Renata Polverini, ex sindacalista e governatrice del Lazio, le aveva cantate con voce stentorea: “Sbagliato andare in pensione a 50. Le Regioni devono adeguarsi”. Bene, brava, bis. Peccato che di notte, cioè di nascosto alle 2:15, in Commissione bilancio passa un emendamento che blocca qualsiasi riforma del vitalizio, rimandata a una futura e ipotetica legge regionale.
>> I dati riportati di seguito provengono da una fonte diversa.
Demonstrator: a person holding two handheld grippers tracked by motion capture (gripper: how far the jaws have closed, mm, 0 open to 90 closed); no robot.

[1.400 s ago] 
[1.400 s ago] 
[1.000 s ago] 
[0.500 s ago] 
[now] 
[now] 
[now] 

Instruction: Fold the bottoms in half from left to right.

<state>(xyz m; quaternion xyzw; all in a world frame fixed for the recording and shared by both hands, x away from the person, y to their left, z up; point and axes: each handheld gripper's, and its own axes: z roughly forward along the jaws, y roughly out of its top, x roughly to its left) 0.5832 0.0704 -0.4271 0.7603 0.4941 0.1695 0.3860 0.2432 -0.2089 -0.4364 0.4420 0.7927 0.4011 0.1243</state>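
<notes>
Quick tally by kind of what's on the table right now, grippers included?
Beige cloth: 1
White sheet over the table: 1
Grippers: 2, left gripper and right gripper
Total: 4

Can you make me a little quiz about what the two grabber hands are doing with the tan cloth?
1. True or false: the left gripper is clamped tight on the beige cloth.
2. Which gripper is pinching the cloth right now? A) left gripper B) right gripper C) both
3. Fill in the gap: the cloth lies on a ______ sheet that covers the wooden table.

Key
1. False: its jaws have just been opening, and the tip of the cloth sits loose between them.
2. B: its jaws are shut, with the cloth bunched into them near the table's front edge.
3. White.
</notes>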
La modifica rende immortale l’indennità dei consiglieri che crescerà come l’inflazione nei prossimi e, inoltre, fa rientrare nei fortunati pensionati della politica anche gli assessori in carica e gli esterni, i tecnici non eletti: casualmente 14 su 15 durante questa legislatura. L’emendamento è stato presentato dal presidente di commissione Fiorito (Pdl), sotto l’occhio vigile di Zoroddu, capo di gabinetto della governatrice.

Adesso il testo dovrà essere approvato lunedì in aula. Nessuno contesta il privilegio. Si fanno sentire soltanto l’Italia dei Valori e il Partito democratico. Dice Vincenzo Marruccio, capogruppo Idv: “E’ una marcia indietro rumorosa quella della presidente Polverini sui vitalizi. Solo la settimana scorsa dichiarava pubblicamente che non le sembrava giusto ricevere il vitalizio già a 50 anni. Noi abbiamo votato contro questo scempio e ci aspettiamo che la Polverini sconfessi pubblicamente l’operato del suo assessore e della sua maggioranza. In ogni caso – conclude Maruccio – daremo battaglia in aula per impedire questo sfregio ai cittadini”. Commenta Marco Pacciotti (Pd): “E’ una norma vergognosa, i sacrifici necessari per salvare il nostro Paese devono essere proporzionali al reddito e tutti devono fare la loro parte. A partire dalla politica, da chi ha un incarico istituzionale. Da lunedì la Finanziaria regionale passerà all’esame dell’aula: ci aspettiamo che contro l’emendamento notturno l’opposizione sia durissima”.